* Problem to solve
For the material that follows, return exactly the lines from the one with "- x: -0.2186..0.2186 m" through the one with "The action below", both ends included.

* Exercise materials
++++++++++

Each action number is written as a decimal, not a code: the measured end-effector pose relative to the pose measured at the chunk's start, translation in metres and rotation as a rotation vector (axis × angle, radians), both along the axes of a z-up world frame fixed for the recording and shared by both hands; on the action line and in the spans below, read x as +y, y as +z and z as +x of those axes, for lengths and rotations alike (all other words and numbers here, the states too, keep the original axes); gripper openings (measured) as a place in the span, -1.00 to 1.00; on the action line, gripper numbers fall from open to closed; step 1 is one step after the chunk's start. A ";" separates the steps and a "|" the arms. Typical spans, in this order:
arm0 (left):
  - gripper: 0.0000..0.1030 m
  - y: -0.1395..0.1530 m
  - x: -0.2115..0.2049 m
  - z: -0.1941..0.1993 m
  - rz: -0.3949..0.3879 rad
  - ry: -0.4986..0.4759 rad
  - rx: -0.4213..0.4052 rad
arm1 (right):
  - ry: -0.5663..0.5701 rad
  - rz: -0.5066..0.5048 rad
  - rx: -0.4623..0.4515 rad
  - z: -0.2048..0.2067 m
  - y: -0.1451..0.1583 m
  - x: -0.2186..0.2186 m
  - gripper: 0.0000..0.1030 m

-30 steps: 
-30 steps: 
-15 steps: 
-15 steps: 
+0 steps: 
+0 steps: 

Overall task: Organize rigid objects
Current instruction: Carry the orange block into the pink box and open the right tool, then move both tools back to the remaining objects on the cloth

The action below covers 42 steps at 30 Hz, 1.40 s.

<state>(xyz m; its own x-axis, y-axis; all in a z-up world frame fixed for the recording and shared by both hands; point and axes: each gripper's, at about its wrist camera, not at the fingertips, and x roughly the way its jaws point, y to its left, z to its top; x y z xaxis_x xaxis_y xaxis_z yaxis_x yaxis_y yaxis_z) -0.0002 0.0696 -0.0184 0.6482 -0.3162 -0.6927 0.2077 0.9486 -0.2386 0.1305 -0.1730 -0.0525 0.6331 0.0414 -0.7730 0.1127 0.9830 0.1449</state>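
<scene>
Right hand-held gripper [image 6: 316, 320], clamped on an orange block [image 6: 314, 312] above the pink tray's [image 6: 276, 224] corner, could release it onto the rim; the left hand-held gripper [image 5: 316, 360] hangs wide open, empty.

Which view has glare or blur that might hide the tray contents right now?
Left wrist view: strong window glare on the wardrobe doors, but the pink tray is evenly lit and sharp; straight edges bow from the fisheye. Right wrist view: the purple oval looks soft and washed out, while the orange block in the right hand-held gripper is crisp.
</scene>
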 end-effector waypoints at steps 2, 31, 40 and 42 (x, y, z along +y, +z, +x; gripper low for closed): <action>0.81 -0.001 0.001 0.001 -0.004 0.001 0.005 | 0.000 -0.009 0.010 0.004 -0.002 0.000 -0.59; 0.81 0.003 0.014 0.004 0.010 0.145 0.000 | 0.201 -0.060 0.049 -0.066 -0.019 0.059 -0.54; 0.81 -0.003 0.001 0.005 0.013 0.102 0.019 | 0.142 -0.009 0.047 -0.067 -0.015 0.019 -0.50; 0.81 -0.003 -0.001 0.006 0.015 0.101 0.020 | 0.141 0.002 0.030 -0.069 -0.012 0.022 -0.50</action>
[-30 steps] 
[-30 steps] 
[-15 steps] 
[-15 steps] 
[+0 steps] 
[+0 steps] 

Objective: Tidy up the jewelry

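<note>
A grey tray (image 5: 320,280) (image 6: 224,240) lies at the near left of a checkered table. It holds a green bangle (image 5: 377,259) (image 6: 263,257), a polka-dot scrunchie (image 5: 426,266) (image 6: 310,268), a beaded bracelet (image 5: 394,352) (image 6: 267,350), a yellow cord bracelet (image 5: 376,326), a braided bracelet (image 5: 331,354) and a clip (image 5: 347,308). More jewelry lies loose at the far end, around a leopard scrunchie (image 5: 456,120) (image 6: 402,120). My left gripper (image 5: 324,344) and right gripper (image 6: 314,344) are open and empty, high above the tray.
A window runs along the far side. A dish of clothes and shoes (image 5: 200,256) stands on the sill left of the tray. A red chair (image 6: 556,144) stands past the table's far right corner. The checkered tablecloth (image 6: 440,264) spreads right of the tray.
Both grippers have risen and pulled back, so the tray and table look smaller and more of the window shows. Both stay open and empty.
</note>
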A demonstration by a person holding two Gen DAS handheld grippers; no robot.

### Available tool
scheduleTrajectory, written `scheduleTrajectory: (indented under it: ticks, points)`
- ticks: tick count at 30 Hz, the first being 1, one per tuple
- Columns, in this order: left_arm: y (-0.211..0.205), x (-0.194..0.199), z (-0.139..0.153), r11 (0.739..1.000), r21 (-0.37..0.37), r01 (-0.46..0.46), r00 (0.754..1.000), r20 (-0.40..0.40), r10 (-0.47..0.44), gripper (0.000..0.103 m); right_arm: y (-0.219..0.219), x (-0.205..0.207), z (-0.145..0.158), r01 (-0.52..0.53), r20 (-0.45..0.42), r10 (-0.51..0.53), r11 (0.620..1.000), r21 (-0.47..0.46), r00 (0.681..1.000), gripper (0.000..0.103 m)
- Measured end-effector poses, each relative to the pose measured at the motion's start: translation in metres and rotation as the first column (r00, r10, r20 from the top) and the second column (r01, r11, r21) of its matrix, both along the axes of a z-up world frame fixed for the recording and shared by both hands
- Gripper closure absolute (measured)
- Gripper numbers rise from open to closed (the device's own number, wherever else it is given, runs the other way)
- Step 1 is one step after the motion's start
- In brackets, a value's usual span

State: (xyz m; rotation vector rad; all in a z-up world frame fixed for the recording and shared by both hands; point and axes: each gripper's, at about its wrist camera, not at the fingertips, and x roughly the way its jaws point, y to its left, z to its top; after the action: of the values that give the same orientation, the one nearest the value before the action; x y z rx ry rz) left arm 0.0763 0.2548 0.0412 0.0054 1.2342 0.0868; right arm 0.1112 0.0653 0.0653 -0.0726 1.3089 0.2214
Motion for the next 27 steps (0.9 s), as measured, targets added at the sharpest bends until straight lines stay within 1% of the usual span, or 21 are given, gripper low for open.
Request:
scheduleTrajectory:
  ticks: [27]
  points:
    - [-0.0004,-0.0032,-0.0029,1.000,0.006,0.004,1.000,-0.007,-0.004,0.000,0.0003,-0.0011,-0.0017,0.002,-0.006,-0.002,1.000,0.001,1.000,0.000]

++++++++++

* Exercise response
  - x: -0.2186..0.2186 m
  - gripper: 0.0000..0.1030 m

-30 steps: 
-30 steps: 
-15 steps: 
-15 steps: 
+0 steps: 
+0 steps: 

Overall task: Organize rigid objects
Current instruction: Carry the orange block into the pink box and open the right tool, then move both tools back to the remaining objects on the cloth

The action below covers 42 steps at 30 Hz, 1.40 s.

What the exercise asked for is now done.